One of the best things about being out at sea is the perspective you get of the place you live in.
Let’s face it our lives are busy. Driving the same routes every day to work, on the school run or to the shops doesn’t give you much variety in the way of scenery. I live in Paignton, a busy little town in the middle of Torbay, and while I know its landscape and beaches are there, I don’t actually get to see much of them.
Saturday mornings are usually a day of tidying up, doing the dishes and tackling the pile of laundry that magically appears after just seven days. How three people go through so much clothing in so little time I have no idea. But today I was surprised by an invitation to go on a boat trip out into the bay.
I had mixed feelings about it (I’ve been known to go a bit green out at sea), but overall I felt pretty excited. So at 9:00 am we headed down to Torquay’s marina.
It was a beautiful day with no wind and glorious sunshine. We lobbed our things on board, found a place to sit – and we were off. Pootling along towards the harbour’s entrance we took in the sights and sounds of marina life. Tiny fishing boats rubbed shoulders with huge motor yachts, and seagulls bobbed contentedly in the calm water.
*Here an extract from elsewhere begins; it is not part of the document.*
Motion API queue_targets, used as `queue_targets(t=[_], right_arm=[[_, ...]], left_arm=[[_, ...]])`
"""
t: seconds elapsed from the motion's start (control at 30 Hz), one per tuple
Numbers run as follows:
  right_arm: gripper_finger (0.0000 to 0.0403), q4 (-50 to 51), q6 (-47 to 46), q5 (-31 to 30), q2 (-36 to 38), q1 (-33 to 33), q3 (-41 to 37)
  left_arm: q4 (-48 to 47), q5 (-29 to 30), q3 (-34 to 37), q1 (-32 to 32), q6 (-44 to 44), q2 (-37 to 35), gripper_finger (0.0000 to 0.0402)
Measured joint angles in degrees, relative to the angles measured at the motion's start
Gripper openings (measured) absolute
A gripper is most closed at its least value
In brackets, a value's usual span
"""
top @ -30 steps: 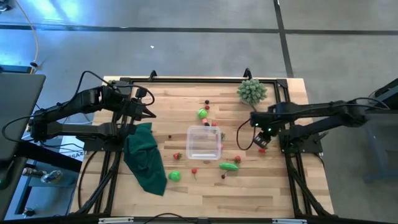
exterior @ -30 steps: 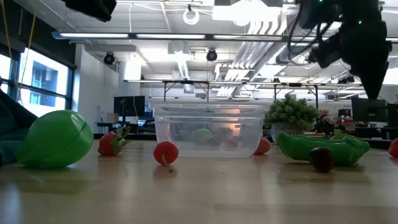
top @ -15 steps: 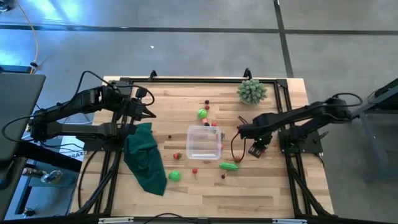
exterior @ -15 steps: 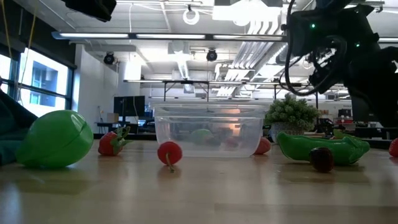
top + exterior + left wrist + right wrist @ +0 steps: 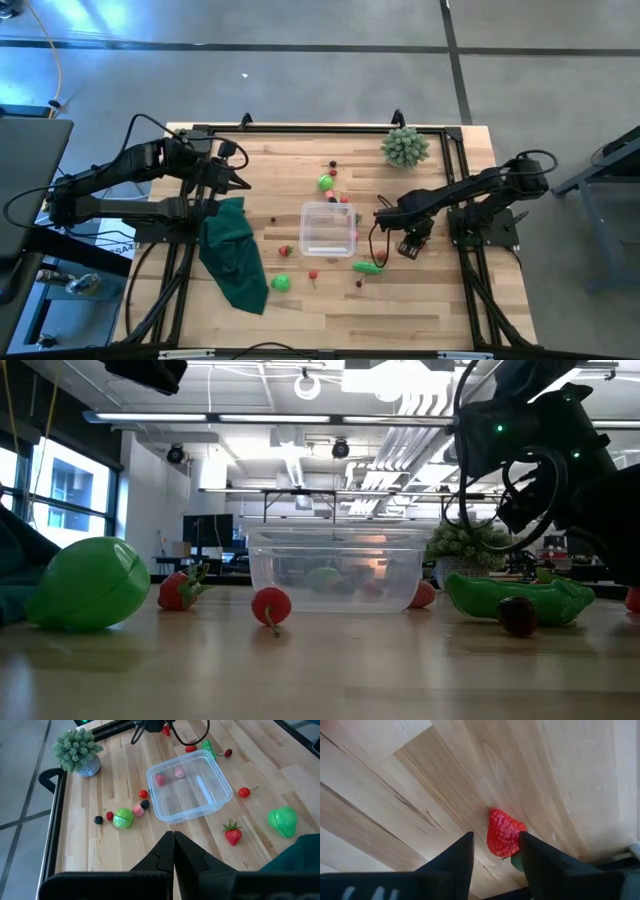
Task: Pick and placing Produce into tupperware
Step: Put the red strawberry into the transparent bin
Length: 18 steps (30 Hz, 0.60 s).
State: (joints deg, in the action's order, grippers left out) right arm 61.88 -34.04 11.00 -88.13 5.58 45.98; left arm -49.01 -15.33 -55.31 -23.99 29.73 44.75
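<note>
Hovering low over the bench, the right end effector stands open astride a strawberry, not gripping it, near the tupperware. Left end effector waits closed, empty.

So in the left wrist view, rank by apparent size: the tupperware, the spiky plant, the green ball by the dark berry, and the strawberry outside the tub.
1. Tupperware
2. Plant
3. Green ball
4. Strawberry, only slightly smaller than the ball and nearer the camera, so that pair is unsure.
</note>
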Motion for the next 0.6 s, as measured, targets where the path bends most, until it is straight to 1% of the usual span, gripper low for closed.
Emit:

Flanked by two large breakwaters, the harbour entrance soon came into view and in just a few moments we left the shelter of the marina and hit the open water.
Throttle down we hurtled off towards the open sea with vast blue skies above us and sunlight bouncing off the water like tiny fish scales. After what felt like just a few minutes we turned off the engine and stopped to have a look back at the land we’d just left behind.
The scene was magical. The bay’s famous red cliffs jutted out into the water and the resident buildings looked perfectly poised along the seafront and up and over the hill. Best of all it was so quiet – just the sound of water lapping against the hull.
In the distance we could see Paignton’s beach and Pier, then Goodrington with its colourful huts and golden sand. We settled back into our seats for another thrilling ride and made our way over to our favourite beach; Broadsands.
Crawling up to the shallow water we once again dropped the little anchor, whipped our shorts and t-shirts off, and jumped into the clear water. Paddling around with not a care in the world we were even treated to a view of the steam train as it chugged past, whistling loudly to make sure we’d seen it.
After drying off and enjoying a bite to eat we were off again, this time making our way past Churston and Fishcombe Coves where two small groups of yachts had converged to enjoy the sunshine.
After a superb sea adventure we headed back, salty and a bit windswept but truly relaxed.
Back on dry land with the cool box unpacked and wet swimming costumes hung out to dry, I reflected on the day we’d had and the sights we’d seen and figured it’s a privilege to call this place we live, home.